ENTRIES PROVIDED:
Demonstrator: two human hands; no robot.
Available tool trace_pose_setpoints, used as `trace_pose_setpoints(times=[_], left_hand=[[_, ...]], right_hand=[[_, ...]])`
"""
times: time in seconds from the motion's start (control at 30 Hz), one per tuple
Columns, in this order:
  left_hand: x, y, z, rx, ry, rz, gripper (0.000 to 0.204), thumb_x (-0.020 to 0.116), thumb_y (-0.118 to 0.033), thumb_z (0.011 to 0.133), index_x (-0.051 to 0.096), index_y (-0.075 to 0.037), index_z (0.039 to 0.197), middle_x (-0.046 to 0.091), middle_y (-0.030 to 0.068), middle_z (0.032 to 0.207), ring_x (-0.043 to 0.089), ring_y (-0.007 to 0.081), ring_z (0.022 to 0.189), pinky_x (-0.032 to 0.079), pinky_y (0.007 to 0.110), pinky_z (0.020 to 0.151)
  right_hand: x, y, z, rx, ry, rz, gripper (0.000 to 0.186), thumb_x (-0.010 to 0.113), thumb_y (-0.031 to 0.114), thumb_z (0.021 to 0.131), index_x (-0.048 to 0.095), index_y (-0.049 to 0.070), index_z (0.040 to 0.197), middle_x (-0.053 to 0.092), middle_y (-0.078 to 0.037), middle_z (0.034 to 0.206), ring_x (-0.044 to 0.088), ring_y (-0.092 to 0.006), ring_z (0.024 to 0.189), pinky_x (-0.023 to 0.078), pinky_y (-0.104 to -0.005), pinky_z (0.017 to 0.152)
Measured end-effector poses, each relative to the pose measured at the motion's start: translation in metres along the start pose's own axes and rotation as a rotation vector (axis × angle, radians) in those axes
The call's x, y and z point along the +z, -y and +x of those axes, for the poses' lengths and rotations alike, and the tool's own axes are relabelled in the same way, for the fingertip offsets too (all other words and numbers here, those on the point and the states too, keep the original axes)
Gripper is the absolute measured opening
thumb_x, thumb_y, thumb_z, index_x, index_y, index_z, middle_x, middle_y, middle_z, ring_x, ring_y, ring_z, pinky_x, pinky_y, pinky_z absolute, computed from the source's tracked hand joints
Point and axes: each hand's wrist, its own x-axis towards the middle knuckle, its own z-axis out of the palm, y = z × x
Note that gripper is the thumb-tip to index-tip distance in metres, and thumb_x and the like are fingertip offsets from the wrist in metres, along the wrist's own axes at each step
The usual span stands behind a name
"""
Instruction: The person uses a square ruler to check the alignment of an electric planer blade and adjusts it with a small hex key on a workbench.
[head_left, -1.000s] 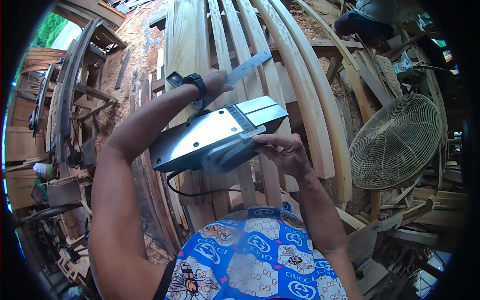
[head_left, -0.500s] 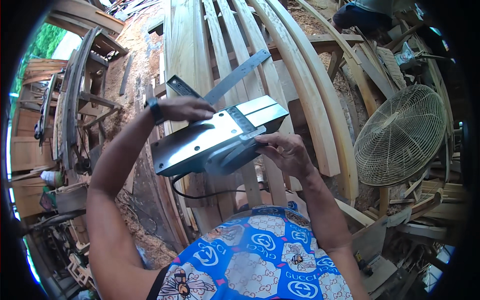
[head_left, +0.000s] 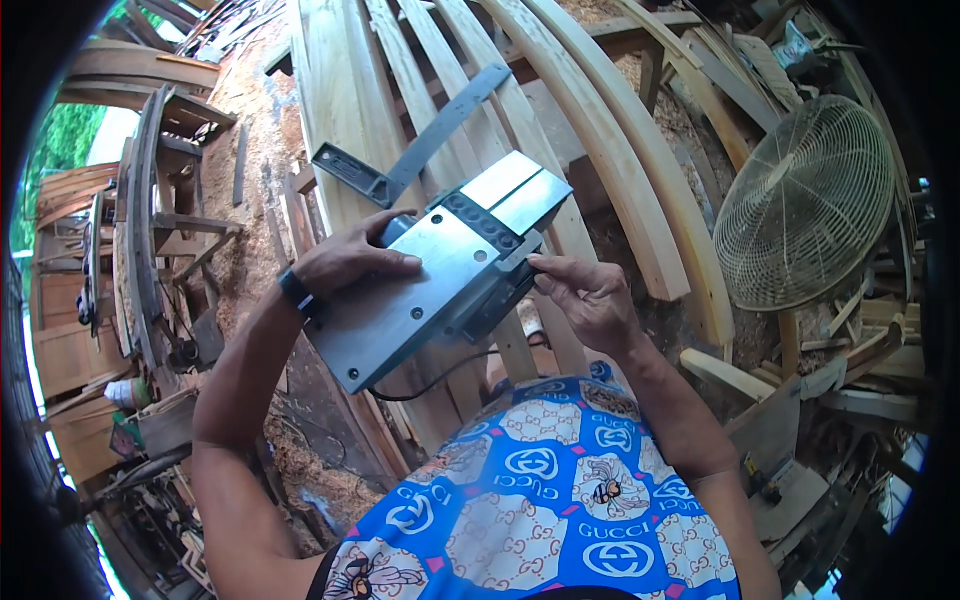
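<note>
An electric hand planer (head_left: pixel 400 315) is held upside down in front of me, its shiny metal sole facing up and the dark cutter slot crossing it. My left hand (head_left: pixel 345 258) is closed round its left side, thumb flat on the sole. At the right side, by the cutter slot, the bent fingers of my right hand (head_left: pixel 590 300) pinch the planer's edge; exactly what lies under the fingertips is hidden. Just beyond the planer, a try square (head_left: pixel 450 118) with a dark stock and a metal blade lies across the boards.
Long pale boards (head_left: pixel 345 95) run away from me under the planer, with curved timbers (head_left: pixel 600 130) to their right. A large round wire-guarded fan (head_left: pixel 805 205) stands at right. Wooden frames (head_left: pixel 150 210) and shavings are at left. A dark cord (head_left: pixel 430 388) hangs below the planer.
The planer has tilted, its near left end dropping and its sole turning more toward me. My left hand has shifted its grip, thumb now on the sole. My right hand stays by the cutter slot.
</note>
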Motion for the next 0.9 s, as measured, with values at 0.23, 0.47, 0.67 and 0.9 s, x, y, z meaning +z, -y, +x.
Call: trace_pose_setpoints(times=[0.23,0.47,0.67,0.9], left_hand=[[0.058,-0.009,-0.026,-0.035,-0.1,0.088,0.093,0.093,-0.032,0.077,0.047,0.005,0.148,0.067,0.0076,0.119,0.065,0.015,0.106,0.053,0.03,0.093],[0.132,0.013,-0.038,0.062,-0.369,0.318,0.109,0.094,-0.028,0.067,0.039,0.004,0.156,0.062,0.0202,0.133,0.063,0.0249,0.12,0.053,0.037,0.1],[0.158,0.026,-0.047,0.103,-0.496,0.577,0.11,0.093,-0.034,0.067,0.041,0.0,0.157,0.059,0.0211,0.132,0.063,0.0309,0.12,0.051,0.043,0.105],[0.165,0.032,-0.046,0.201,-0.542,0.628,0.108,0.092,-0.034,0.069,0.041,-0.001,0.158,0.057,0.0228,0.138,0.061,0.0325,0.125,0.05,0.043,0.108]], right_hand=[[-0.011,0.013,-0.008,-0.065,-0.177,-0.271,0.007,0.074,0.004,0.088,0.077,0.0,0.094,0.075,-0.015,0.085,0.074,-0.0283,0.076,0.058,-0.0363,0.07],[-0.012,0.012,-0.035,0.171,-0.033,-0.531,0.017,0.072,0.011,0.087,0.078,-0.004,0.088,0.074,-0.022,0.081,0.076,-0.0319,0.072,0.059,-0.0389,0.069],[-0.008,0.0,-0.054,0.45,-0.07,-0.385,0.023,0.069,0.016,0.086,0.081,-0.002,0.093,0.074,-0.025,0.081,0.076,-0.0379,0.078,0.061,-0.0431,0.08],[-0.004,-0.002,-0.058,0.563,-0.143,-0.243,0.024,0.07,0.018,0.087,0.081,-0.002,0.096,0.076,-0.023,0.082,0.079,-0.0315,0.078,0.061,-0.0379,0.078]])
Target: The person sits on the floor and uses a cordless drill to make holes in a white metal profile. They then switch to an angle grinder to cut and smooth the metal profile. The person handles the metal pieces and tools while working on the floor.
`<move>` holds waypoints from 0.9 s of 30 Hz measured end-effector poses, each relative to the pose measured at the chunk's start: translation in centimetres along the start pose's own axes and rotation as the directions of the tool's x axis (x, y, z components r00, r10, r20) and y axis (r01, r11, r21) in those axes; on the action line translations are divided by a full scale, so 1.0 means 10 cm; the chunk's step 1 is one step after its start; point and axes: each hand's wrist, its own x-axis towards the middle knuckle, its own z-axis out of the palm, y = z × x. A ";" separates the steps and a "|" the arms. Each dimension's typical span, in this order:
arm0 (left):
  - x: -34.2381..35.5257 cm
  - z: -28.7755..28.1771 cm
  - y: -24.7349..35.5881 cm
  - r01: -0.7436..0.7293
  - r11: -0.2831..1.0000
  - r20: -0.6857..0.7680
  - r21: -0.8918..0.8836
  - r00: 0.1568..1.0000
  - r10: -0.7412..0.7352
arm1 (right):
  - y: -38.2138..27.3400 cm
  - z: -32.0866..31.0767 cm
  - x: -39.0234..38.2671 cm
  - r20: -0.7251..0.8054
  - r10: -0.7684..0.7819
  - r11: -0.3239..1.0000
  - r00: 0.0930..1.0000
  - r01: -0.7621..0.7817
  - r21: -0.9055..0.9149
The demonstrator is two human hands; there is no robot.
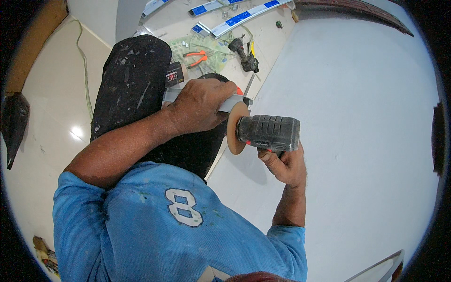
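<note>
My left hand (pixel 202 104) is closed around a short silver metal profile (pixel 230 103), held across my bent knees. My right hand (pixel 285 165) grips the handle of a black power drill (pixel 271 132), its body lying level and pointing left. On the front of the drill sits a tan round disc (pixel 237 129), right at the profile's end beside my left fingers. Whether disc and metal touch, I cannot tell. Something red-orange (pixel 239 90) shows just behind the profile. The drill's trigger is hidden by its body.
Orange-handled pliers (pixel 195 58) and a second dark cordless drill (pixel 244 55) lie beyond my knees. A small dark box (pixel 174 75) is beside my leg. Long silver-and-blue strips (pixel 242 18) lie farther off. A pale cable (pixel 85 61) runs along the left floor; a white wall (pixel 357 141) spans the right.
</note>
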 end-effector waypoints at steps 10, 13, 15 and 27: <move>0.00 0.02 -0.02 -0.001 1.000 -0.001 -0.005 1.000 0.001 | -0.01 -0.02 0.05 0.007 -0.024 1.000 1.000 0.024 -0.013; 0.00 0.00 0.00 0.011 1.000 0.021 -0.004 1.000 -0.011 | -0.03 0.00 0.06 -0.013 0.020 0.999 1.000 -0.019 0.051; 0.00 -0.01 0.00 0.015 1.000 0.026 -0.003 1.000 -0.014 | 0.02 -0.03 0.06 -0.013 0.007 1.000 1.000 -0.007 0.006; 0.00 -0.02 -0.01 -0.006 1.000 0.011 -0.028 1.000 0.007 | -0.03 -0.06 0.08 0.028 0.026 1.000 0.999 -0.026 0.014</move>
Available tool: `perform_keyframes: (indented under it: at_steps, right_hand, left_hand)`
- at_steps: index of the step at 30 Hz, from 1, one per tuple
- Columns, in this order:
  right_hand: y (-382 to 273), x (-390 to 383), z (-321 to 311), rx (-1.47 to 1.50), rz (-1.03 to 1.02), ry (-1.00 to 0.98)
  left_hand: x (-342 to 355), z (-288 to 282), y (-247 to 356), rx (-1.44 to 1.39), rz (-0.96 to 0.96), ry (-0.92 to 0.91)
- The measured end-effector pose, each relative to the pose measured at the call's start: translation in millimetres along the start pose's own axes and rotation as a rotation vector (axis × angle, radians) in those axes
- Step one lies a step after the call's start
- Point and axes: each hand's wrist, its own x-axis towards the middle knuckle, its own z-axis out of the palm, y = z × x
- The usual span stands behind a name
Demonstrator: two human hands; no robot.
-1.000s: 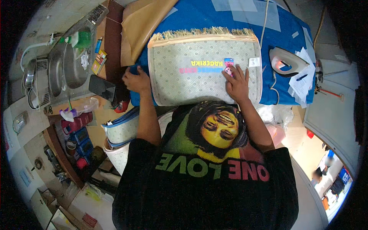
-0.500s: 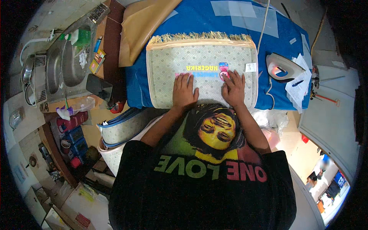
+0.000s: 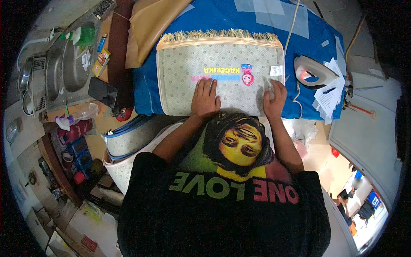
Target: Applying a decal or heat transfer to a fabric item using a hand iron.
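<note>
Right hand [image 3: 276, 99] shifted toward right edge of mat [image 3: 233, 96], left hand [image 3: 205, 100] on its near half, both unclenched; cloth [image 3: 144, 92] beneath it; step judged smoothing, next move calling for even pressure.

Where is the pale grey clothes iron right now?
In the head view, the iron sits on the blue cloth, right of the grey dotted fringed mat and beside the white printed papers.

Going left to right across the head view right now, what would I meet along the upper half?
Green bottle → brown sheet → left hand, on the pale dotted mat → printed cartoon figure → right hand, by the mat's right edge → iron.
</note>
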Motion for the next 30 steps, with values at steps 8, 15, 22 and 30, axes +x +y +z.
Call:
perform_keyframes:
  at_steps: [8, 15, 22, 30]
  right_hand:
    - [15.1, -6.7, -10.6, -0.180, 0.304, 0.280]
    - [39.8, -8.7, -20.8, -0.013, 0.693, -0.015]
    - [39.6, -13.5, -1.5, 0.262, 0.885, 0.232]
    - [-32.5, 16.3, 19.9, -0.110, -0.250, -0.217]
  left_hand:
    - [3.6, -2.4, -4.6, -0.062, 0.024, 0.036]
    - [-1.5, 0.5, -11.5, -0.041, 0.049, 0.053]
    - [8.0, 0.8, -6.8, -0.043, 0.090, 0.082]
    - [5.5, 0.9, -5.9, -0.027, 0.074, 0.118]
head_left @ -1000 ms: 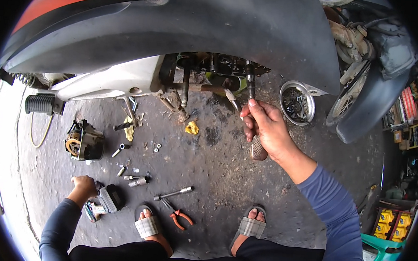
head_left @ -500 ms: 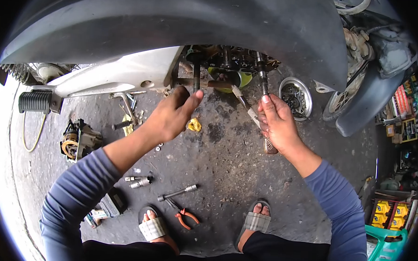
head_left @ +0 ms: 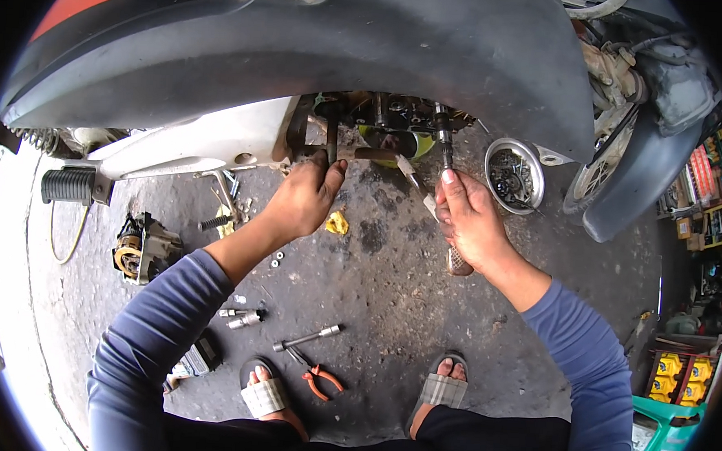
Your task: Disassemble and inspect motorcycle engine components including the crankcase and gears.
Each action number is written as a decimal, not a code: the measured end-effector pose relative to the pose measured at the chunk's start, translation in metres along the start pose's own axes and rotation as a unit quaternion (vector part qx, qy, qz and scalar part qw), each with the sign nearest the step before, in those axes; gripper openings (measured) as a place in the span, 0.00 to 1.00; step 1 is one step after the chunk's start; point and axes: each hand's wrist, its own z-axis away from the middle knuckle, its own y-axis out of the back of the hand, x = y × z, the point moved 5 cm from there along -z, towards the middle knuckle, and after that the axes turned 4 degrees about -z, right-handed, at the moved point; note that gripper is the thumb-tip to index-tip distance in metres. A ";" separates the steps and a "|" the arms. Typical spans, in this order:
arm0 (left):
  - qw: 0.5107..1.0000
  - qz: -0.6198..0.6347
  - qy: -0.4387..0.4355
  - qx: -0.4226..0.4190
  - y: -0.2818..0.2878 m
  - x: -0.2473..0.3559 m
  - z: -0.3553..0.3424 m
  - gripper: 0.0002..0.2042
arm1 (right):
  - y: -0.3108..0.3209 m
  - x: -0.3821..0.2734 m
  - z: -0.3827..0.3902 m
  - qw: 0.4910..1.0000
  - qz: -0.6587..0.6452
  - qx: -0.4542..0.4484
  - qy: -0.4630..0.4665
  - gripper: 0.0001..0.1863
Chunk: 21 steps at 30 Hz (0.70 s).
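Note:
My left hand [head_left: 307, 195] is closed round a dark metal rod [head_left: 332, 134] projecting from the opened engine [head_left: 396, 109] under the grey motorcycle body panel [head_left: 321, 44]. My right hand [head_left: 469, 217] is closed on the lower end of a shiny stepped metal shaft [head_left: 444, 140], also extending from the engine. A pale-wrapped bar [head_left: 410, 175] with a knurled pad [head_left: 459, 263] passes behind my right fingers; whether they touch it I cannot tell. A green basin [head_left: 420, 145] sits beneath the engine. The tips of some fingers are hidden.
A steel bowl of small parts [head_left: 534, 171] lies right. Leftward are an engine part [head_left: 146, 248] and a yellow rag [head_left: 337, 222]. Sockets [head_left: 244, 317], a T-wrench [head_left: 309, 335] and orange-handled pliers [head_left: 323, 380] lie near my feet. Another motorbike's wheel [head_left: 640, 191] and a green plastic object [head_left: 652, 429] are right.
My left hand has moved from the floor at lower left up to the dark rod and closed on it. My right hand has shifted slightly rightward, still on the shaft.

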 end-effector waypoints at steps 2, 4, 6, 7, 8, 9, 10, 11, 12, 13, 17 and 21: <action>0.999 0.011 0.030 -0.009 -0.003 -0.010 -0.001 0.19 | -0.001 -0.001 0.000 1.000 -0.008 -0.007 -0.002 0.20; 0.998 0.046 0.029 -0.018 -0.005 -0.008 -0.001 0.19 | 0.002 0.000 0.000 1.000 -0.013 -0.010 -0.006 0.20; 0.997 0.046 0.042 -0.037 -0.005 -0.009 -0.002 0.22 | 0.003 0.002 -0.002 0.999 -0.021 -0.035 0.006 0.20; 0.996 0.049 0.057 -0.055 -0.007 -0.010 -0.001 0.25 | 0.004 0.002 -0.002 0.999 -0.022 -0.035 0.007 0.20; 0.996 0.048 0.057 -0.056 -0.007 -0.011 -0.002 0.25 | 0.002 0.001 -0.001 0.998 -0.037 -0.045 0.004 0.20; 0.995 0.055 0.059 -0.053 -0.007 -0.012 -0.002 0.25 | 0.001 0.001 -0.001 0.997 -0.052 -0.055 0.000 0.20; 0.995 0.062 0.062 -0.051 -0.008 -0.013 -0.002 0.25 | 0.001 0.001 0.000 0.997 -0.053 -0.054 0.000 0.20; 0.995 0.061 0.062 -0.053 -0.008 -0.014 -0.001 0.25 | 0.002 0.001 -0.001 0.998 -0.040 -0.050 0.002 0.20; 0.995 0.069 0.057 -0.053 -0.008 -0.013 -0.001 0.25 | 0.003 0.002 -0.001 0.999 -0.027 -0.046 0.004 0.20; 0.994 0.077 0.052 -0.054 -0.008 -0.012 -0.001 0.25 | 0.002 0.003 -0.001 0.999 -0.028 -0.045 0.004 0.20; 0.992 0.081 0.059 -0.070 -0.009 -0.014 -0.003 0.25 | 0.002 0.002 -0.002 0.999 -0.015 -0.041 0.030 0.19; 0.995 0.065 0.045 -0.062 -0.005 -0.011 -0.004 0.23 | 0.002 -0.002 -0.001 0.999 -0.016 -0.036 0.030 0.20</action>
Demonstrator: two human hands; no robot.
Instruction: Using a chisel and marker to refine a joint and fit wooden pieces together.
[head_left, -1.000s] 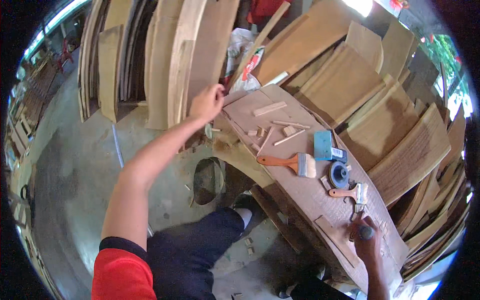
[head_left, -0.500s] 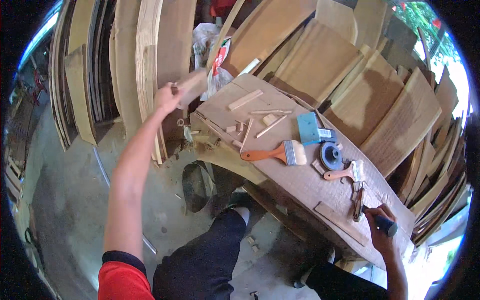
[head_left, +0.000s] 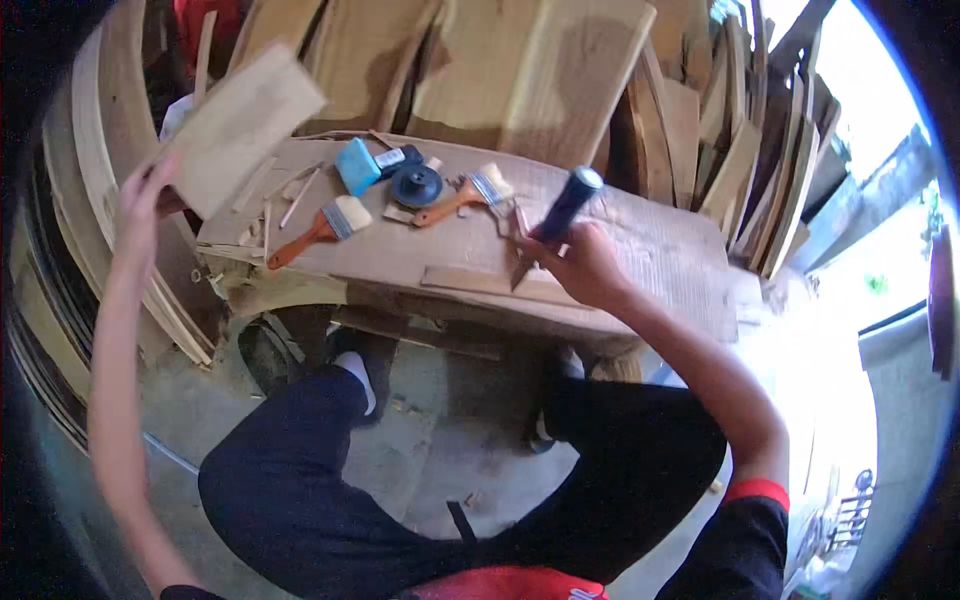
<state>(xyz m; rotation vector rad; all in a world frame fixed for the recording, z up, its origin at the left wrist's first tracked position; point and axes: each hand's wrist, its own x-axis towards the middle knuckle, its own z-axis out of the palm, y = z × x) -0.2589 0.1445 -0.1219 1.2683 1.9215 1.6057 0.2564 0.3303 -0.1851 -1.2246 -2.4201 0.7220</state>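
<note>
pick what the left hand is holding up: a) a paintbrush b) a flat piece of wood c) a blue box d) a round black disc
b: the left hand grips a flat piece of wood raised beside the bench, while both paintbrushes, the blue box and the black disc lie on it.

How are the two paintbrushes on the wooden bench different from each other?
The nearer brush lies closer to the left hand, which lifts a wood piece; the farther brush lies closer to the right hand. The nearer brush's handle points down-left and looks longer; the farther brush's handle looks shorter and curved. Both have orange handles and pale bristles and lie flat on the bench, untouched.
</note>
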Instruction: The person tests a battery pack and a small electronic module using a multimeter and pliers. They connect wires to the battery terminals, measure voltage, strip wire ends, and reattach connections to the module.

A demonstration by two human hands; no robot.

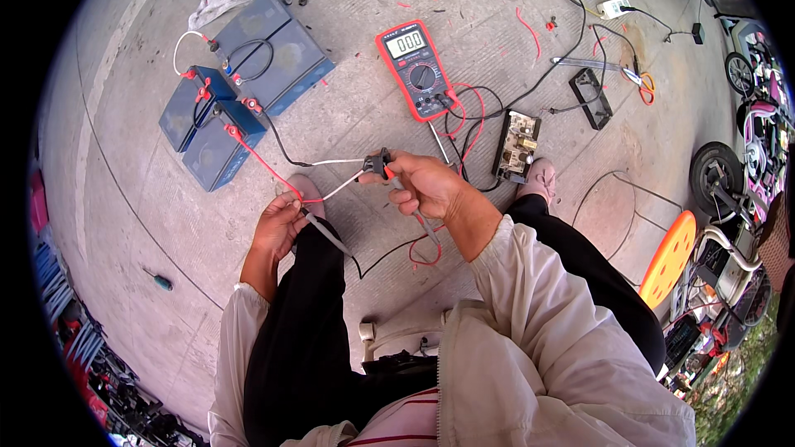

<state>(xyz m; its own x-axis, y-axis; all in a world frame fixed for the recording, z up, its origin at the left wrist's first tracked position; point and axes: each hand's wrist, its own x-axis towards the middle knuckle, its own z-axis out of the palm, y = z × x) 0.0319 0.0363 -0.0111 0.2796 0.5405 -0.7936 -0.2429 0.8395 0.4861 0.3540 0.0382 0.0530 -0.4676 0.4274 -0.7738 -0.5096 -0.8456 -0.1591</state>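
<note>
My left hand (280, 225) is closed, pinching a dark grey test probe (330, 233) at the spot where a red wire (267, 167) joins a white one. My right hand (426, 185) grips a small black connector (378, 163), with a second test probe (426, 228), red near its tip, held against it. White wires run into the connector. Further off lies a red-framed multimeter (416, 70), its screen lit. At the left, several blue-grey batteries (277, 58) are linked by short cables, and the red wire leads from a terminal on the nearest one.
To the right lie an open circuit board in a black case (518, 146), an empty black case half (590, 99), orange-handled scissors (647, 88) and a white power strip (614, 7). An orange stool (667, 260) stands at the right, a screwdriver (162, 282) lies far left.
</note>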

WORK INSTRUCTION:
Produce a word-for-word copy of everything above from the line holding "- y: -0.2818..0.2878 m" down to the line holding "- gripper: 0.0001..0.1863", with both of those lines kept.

ANSWER TO THE PROBLEM:
  - y: -0.2818..0.2878 m
  - x: -0.2473..0.3559 m
  - z: -0.3553..0.3424 m
  - gripper: 0.0002..0.2042
arm1 (right):
  - y: -0.3108..0.3209 m
  - x: -0.3821..0.2734 m
  - z: -0.3827..0.3902 m
  - qw: 0.4910..1.0000
  - qz: -0.6587..0.6452
  - qx: -0.4542..0.4484
  - qy: -0.4630..0.4665
  - gripper: 0.0001..0.1863

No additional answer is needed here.